Никишов Ю.М. О пророчествах А.С. Пушкина
УДК 821.161.1
О ПРОРОЧЕСТВАХ А.С. ПУШКИНА
Никишов Ю.М.
Поэты любят мечтать. Им нетрудно заглянуть за черту настоящего. Предсказаннное иногда сбывается. Тогда предсказанное становится пророчеством.
Ключевые слова: А.С. Пушкин, мечты, желания, пророчества.
ON A.S. PUSHKIN’S PROPHECIES
Nikishov Y.M.
Poets like to dream. It is not difficult for them to look beyond the edge of the present. Sometimes their predictions come true. Then these predictions become a prophecy.
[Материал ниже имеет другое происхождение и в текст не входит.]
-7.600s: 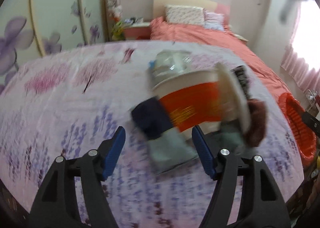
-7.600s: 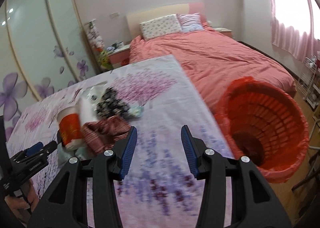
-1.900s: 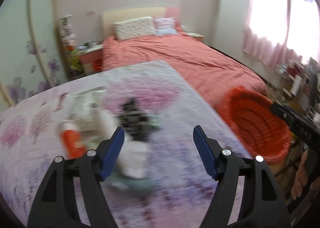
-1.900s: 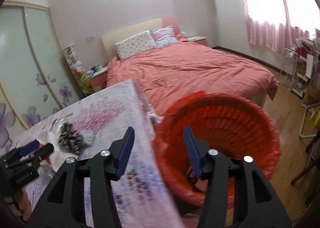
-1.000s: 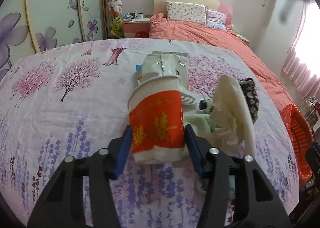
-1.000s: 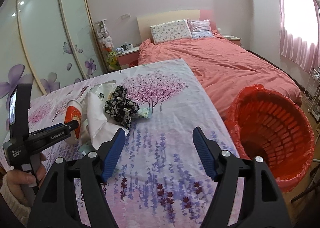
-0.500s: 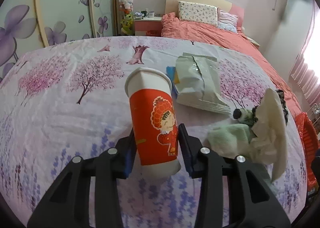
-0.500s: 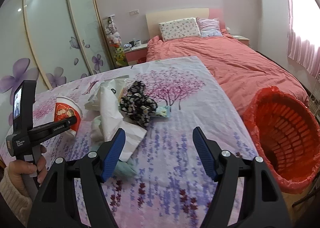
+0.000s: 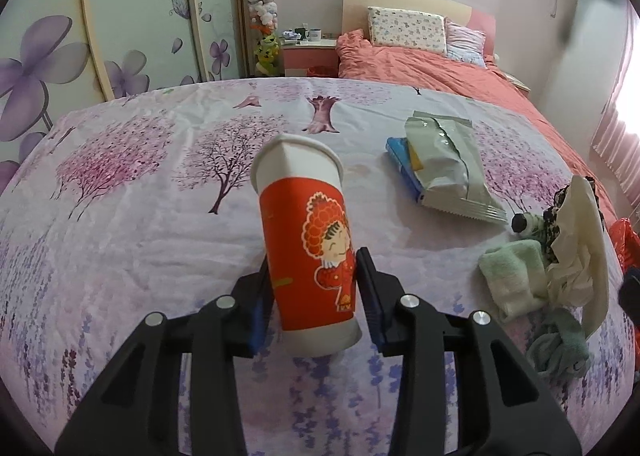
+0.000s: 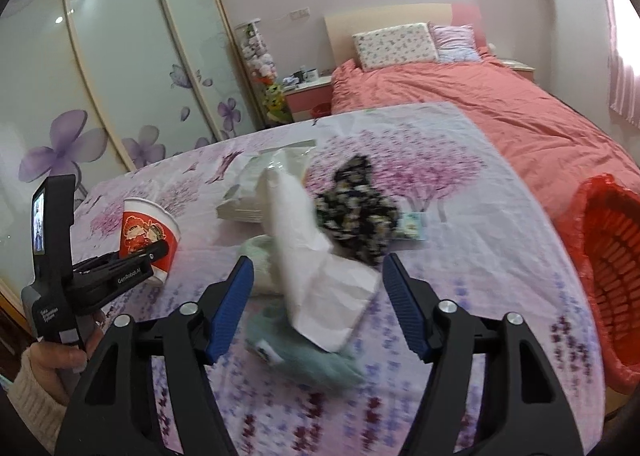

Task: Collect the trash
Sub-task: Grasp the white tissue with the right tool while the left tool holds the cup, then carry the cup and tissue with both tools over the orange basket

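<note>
red-and-white paper cup (image 9: pixel 306 240) tilted, clamped between the left gripper's (image 9: pixel 316 296) fingers; white tissue (image 10: pixel 316 256), snack bag (image 9: pixel 444 168) on the worktop.

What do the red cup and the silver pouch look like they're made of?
Red cup: probably coated paper, matte printed wall, white rolled rim dented to a crease. Silver pouch: likely metallised plastic film, glossy and wrinkled with a crimped end seam. The left tongs grip the cup.

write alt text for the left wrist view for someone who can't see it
The left gripper is shut on a red and white paper cup, held tilted above a floral tablecloth. To the right lie a silver snack bag, a green cloth and crumpled white paper.
</note>
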Demonstrator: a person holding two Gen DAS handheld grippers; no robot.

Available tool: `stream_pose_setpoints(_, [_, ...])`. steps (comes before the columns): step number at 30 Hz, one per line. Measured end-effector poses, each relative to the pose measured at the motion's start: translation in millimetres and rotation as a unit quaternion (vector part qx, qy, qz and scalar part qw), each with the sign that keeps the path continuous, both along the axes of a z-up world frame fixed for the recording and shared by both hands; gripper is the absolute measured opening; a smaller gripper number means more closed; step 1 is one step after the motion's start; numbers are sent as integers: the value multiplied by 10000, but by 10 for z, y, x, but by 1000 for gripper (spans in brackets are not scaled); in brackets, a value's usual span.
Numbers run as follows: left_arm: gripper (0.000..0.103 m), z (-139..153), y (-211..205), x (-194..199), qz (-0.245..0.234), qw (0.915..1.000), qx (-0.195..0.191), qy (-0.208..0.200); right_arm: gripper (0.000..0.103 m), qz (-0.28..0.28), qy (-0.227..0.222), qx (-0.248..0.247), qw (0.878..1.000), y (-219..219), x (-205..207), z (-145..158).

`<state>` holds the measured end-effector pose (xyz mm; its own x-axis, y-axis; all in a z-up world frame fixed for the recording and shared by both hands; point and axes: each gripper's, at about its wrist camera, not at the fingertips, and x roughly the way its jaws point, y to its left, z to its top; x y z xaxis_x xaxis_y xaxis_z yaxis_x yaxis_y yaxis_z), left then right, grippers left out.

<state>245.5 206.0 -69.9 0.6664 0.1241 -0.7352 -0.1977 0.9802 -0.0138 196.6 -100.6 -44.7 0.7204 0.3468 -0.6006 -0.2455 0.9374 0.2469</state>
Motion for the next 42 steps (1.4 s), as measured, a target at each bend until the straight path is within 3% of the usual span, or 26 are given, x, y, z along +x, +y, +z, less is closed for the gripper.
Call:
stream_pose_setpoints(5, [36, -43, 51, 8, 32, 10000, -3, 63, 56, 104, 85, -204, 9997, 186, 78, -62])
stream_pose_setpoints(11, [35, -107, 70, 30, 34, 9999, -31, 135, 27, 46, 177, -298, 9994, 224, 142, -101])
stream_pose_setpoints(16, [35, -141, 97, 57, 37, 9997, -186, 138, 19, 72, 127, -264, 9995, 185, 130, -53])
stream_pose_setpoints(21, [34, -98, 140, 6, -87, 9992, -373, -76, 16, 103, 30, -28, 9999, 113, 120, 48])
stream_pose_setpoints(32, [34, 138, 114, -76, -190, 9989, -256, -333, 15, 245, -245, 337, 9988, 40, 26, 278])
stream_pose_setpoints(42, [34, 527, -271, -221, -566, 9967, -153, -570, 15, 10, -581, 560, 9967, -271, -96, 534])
Keywords: A.S. Pushkin, dreams, desires, prophecies.
Жить и не пытаться заглянуть за черту видимого настоящего практически невозможно, для поэта – особенно, поскольку для него привычно воображаемое делать переживаемым. У Пушкина все есть, наблюдается и взгляд в будущее.
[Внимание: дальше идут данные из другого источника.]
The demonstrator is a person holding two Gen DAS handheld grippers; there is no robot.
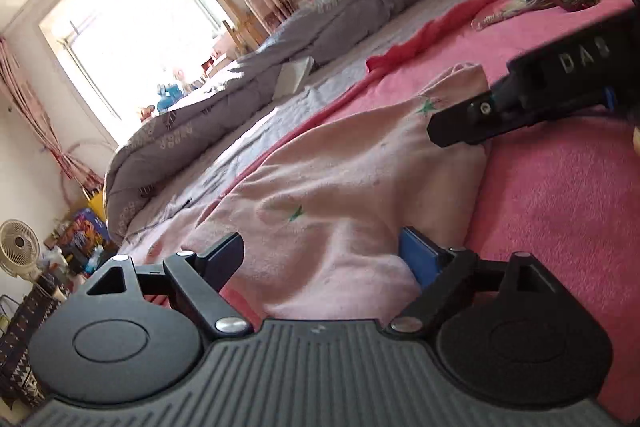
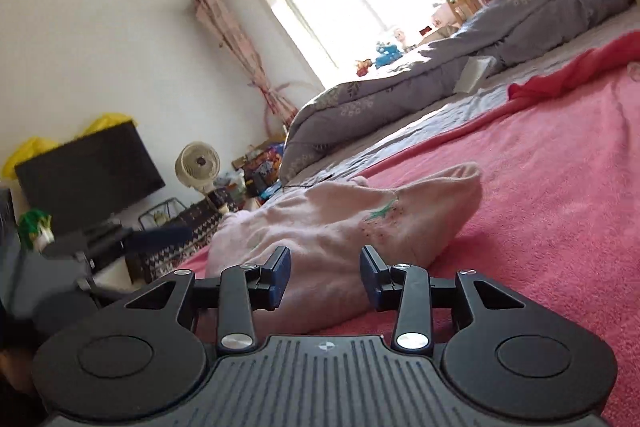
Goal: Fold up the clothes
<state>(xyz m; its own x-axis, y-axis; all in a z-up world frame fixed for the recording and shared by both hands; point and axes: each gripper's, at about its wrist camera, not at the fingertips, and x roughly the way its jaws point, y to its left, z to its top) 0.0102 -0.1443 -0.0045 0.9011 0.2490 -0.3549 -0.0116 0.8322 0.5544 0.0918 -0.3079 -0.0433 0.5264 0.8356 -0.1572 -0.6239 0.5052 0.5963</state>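
On the pink blanket [image 2: 540,187], my left tool [image 1: 326,259] gapes wide and my right tool [image 2: 325,277] half open, both straddling the pale garment [image 2: 340,227], gripping nothing.

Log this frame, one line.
stage: fold clothes | left gripper: open | right gripper: open | pink garment: released, on pink blanket

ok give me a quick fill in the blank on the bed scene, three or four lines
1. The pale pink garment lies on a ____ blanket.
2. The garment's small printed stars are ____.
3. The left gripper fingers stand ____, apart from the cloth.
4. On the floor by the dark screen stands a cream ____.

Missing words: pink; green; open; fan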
Формы переживаний, опережающих событие, разнообразны. Вступавший на стезю поэзии Пушкин провозглашал:
Фантазия, тобою
Одной я награжден…
К сестре, 1814 [3, I, с. 39].
Платя щедрую дань фантазии, поэт умеет смирять необузданные желания: «Я желал бы… да ногою / Моря не перешагнуть…» («К Наталье», 1813; [3, I, с. 11]. Ему просторно и в мире реальном. Нормальное состояние поэта – мечтательность. Мечты – нечто пограничное по отношению к предсказаниям. Мечты строятся на желаниях. Желания опираются на личный опыт. А на что опереться прогнозам на будущее? Есть опыт истории, есть опыт предшествующих поколений.
Устремление в будущее, естественно, опирается на волю человека, но решение неизбежно принимается по неполным данным. Непременно встретятся обстоятельства, способствующие или препятствующие достижению поставленной цели; что выпадет на долю человека – заранее определить невозможно. Пушкин размышлял об этом и как публицист: «Не говорите: иначе нельзя было быть. Коли было бы это правда, то историк был бы астроном и события жизни человечества были бы предсказаны в календарях, как и затмения солнечные. Но провидение не алгебра. Ум человеческий, по простонародному выражению, не пророк, а угадчик, он видит общий ход вещей и может выводить из оного глубокие предположения, часто оправданные временем, но невозможно ему предвидеть случая – мощного, мгновенного орудия провидения» [3, VII, 100]. Человек не застрахован от ошибок в своих ожиданиях, но (угадчик!) бывает в своих предсказаниях удивительно точен.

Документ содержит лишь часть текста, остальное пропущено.